There are a host of domestic and international organizations and agencies that support NEPs including: the WHO, Centers for Disease Control and Prevention (CDC), the National Institutes of Health (NIH), American Medical Association (AMA), American Public Health Association (APHA), American Bar Association (ABA), and National Institutes on Drug Abuse (NIDA), among others. For a longer list of supporting organizations, check out this link from House Government Oversight and Reform Committee.

Drug Czar Support

In April 2009, Gil Kerlikowske, former Seattle Police Chief and the new Director of the White House Office of Drug Control Policy, responded to Congressional questions regarding national needle exchange policy. He stated:

“Needle exchange programs have been proven to reduce the transmission of blood borne diseases. A number of studies conducted in the U.S. have shown needle exchange programs do not increase drug use. I understand that research has shown these programs when implemented in the context of a comprehensive program that offers other services such as referral to counseling, healthcare, drug treatment, HIV/AIDS Prevention, counseling and testing are effective at connecting addicted users to drug treatment.”

Opposition Aims to Sustain Culture War

Health experts almost universally agree that NEPs reduce transmission of HIV and protect not only drug users but also the general population. Unfortunately, some members of Congress still refuse to accept the overwhelming scientific evidence. They are mounting opposition to removing the federal ban. The Washington Post recently reported Ranking Sub-committee Member Todd Tiahrt (R-KS) as saying,

"I am very concerned that we would use federal tax dollars to support the drug habits of people who desperately need help."

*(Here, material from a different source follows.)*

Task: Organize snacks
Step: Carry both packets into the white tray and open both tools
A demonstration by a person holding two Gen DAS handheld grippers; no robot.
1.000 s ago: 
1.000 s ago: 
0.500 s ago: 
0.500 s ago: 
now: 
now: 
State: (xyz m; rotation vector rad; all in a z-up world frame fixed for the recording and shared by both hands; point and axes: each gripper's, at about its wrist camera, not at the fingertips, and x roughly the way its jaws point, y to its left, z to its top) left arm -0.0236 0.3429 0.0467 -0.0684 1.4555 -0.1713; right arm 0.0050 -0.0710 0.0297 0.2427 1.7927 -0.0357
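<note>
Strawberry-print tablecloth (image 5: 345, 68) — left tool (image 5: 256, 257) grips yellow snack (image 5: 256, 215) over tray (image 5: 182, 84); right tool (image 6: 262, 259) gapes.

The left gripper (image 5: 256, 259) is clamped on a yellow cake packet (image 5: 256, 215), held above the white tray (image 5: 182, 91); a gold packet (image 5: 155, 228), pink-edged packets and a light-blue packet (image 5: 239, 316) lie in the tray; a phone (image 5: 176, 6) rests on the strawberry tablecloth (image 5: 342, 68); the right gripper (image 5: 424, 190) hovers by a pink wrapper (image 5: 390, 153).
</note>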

In 1998, Former Surgeon General David Satcher warned,

“One of the worst things that can happen in this country is for us to say, if the science doesn’t agree with our perspective, then we want to suppress the science.’’

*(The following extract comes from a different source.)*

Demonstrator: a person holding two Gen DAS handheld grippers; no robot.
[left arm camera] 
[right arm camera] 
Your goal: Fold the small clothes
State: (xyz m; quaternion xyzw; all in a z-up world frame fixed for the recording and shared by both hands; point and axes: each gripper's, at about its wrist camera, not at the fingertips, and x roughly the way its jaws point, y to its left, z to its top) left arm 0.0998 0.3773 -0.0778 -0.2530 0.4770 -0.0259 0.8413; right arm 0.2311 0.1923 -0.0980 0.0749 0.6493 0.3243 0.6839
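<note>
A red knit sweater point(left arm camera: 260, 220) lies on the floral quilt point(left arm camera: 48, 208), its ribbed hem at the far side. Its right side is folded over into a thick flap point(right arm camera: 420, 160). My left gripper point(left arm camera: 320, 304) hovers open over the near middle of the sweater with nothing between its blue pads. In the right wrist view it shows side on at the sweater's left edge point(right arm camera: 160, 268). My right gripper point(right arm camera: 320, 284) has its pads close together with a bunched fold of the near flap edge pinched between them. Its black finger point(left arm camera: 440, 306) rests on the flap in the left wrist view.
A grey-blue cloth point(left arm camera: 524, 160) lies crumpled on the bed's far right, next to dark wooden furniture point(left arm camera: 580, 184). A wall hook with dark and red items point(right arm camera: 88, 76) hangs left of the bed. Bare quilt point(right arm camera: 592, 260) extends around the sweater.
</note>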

Representative Tiahrt and others on the opposition are doing just that. They are blatantly ignoring the evidence and preparing to wage yet another battle in the culture war. As the legislation moves through Congress – maybe as early as this Friday (July 17th) — they will try to restore the ban to the bill and sustain the status quo which has until now hampered a more comprehensive response to the HIV/AIDS crisis, domestically and abroad. Undoubtedly, the opposition’s anachronistic anti-harm-reduction ideology has contributed to the rapid spread of the HIV epidemic. Needle sharing is a highly efficient form of HIV transmission, and the practice has led to explosive epidemics throughout our country and around the globe.

The HIV pandemic continues to grow exponentially among populations in Eastern Europe and Central and South-East Asia, where it is largely driven by unsafe injection practices. Studies in cities around the world have shown that without adequate harm-reduction polices and programs, HIV prevalence rates can rise among drug users to as high as 90% in a very short period of time. Importantly, HIV also spreads sexually beyond drug user networks, infecting non-injecting partners.

Stepping Up to Meet the Challenge

We can no longer afford to waste time. With PEPFAR, we have made significant progress in global HIV prevention and treatment in heavily AIDS-burdened nations. Yet, we still live in a world where, for every 2 individuals treated for HIV, 5 more become infected. Federally-funded needle exchange programs will help curb HIV transmission in the injecting drug user community and reduce the risk of new infections among everyone.

Thankfully, Chairman Obey took the first steps in support of this rights- and science-based prevention method last week. Yet, indications that Representative Tiahrt and his cohort will try to reintroduce the ban language into the spending bill even this week are of great concern. 

Who will get through to the opposition? Who will tell them that we need to break from politics as usual? We each must do our part to ensure Chairman Obey’s efforts are not in vain. We have an unprecedented opportunity to persuade our legislators to vote for long overdue change. Call members of the Appropriations Committee at 202-224-3121 today.

Call:

(1) Committee Members: Ask them to support Chairman Obey’s efforts and request that they vote against any amendment to the Labor, Health and Human Services Appropriations bill that would reinstate the federal ban or put further restrictions on syringe exchange. Conclude with Clean Needles Save Lives!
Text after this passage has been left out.